(Québec) Alors que le compte à rebours est commencé d’ici la fin de la session parlementaire, Simon Jolin-Barrette juge qu’il reste assez de temps pour adopter sa volumineuse réforme du droit de la famille. Le ministre de la Justice et les oppositions se lancent désormais des flèches pour réclamer de part et d’autre davantage de collaboration.

Le projet de loi 2, déposé l’automne dernier, touche à une multitude de sujets liés à la filiation et à l’intérêt de l’enfant dans le cadre d’une réforme du droit de la famille qui est réclamée et attendue depuis plus d’une décennie. Cette pièce législative de 360 articles encadre notamment des enjeux comme le recours à la gestation pour autrui et met à jour le Code civil en ce qui concerne la reconnaissance de l’identité sexuelle des personnes trans ou non-binaires.

À l’étude des crédits du volet de la lutte contre l’homophobie du ministère de la Justice, mardi, M. Jolin-Barrette a affirmé à la députée péquiste Véronique Hivon qu’il ne scinderait pas son projet de loi afin de l’adopter avant l’ajournement des travaux parlementaires en juin.

« Je veux qu’on soit clair qu’on est capable d’adopter ce projet de loi d’ici la fin de la législature. Il faut adopter ça », a-t-il dit.

Une course contre la montre

Les partis d’opposition jugent pour leur part que le temps manque afin d’adopter cette réforme. Ils déplorent que le ministre Jolin-Barrette, qui siégeait depuis des semaines à l’étude détaillée d’une autre réforme, celle qui modernise la loi 101 en matière de protection du français, n’ait pas déposé ses amendements au projet de loi 2 pour leur permettre de les étudier.

« Quand il me parle de collaboration des oppositions, moi, j’aimerais parler de la collaboration du ministre. Ses amendements, on aurait pu les avoir depuis longtemps. […] Collaborer ne veut pas dire laisser passer tout ce que le ministre veut », lui a dit mardi Manon Massé de Québec solidaire.

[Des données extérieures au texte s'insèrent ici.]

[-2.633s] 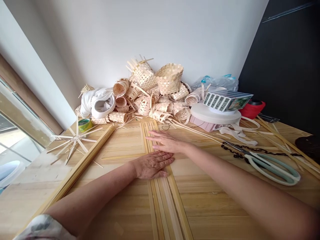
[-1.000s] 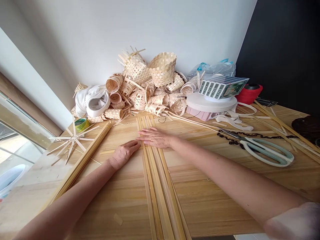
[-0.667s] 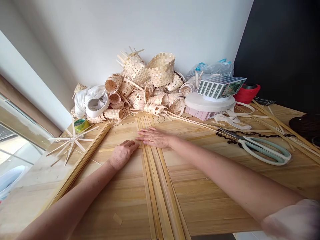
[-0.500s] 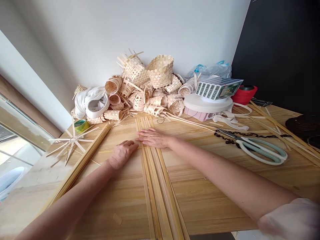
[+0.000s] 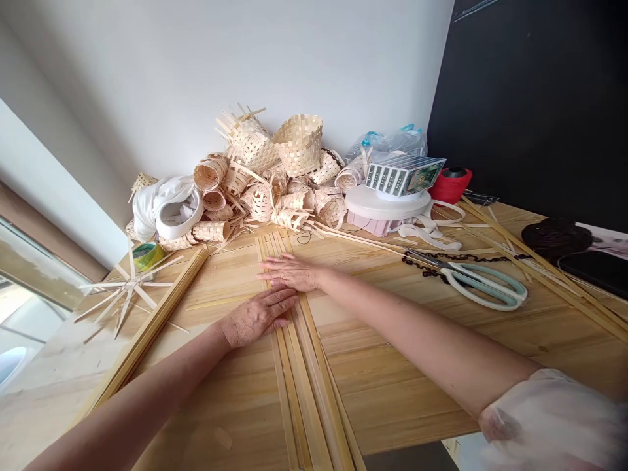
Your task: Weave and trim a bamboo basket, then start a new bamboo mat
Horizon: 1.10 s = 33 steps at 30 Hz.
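Several long, flat bamboo strips (image 5: pixel 307 379) lie side by side on the table, running from the near edge toward the back. My right hand (image 5: pixel 293 271) rests flat across their far part, fingers stretched to the left. Just nearer to me, my left hand (image 5: pixel 260 317) reaches over the same strips, its fingers extended and touching or close to the right hand. A thin crosswise strip (image 5: pixel 216 303) sticks out left of them; its other end is hidden by my hands.
A strip bundle (image 5: pixel 157 317) and a star of crossed strips (image 5: pixel 131 285) lie left. Woven baskets (image 5: pixel 299 147) are piled by the wall. Right are scissors (image 5: pixel 483 284), a white turntable (image 5: pixel 387 201) bearing boxes (image 5: pixel 405 176), and red thread (image 5: pixel 450 186).
My left hand has moved right, onto the strips beside my right hand. A thin crosswise strip now shows on the left. The view has turned slightly right.
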Available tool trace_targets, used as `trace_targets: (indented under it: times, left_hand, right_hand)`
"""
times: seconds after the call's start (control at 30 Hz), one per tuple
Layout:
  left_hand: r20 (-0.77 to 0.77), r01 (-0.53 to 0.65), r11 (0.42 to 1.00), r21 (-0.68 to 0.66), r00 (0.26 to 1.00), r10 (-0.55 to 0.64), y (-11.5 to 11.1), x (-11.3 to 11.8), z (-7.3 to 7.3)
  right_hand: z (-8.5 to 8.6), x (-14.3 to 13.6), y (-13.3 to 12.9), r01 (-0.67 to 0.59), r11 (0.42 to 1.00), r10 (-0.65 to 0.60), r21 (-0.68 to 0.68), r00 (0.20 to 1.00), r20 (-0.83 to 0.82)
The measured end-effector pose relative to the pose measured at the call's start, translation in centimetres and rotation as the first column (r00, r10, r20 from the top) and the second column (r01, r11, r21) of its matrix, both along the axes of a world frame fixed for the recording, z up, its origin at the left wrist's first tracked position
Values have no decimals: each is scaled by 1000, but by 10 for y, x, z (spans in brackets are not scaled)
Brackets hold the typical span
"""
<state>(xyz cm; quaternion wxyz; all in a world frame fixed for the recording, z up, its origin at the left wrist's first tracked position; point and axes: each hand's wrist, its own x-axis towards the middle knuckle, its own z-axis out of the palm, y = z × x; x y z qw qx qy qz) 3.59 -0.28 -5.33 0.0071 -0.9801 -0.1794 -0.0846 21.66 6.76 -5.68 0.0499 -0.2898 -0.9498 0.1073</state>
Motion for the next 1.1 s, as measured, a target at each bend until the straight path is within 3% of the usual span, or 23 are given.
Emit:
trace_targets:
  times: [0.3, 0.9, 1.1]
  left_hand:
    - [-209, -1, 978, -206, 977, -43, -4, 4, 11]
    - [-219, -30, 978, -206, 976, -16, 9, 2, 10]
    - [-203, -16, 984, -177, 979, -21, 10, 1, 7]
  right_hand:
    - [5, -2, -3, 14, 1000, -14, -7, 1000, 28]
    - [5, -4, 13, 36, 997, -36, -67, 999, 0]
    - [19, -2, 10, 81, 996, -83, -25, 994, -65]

« Quatre semaines, ce n’est vraiment pas assez pour poursuivre avec un débat de la réforme du droit de la famille. […] On s’attend à avoir la collaboration du ministre pour avoir un débat qui va pouvoir être élevé et que tous les sujets soient abordés », a ajouté la députée libérale Jennifer Maccarone.

« Il y a plus de 64 heures de commissions qui sont disponibles, donc si on me dit qu’il n’y a pas assez de temps, c’est vous qui le dites. […] Si vous partez avec l’idée que c’est sûr qu’on ne l’adoptera pas, dites-le-moi tout de suite », a répliqué M. Jolin-Barrette.

Répondre à un jugement de la Cour supérieure

Une partie du projet de loi 2 légifère également sur la question spécifique du genre, devant se conformer au jugement de la Cour supérieure, prononcé par le juge Gregory Moore le 28 janvier 2021, qui rend caducs plusieurs articles du Code civil jugés discriminatoires. Le gouvernement a jusqu’à la mi-juin pour s’y conformer.

Selon cette décision, le Québec doit éliminer toute forme de discrimination portant sur la désignation du genre dans les documents émis par le Directeur de l’état civil. Par exemple, on ne doit plus forcer un citoyen à s’identifier comme homme ou femme.

Dès son dépôt, le projet de loi 2 avait aussi entraîné une levée de boucliers parce qu’il prévoyait qu’une personne voulant changer de sexe légalement devait d’abord passer par le bistouri. Celles qui auraient refusé la chirurgie auraient pu acquérir une double identité de genre et de sexe, donc par exemple, s’afficher de sexe masculin, mais de genre féminin. Devant le tollé de la communauté trans, qui y voyait un « coming-out forcé », le ministre a reculé et s’est engagé à déposer des amendements visant à éliminer l’exigence d’une chirurgie génitale.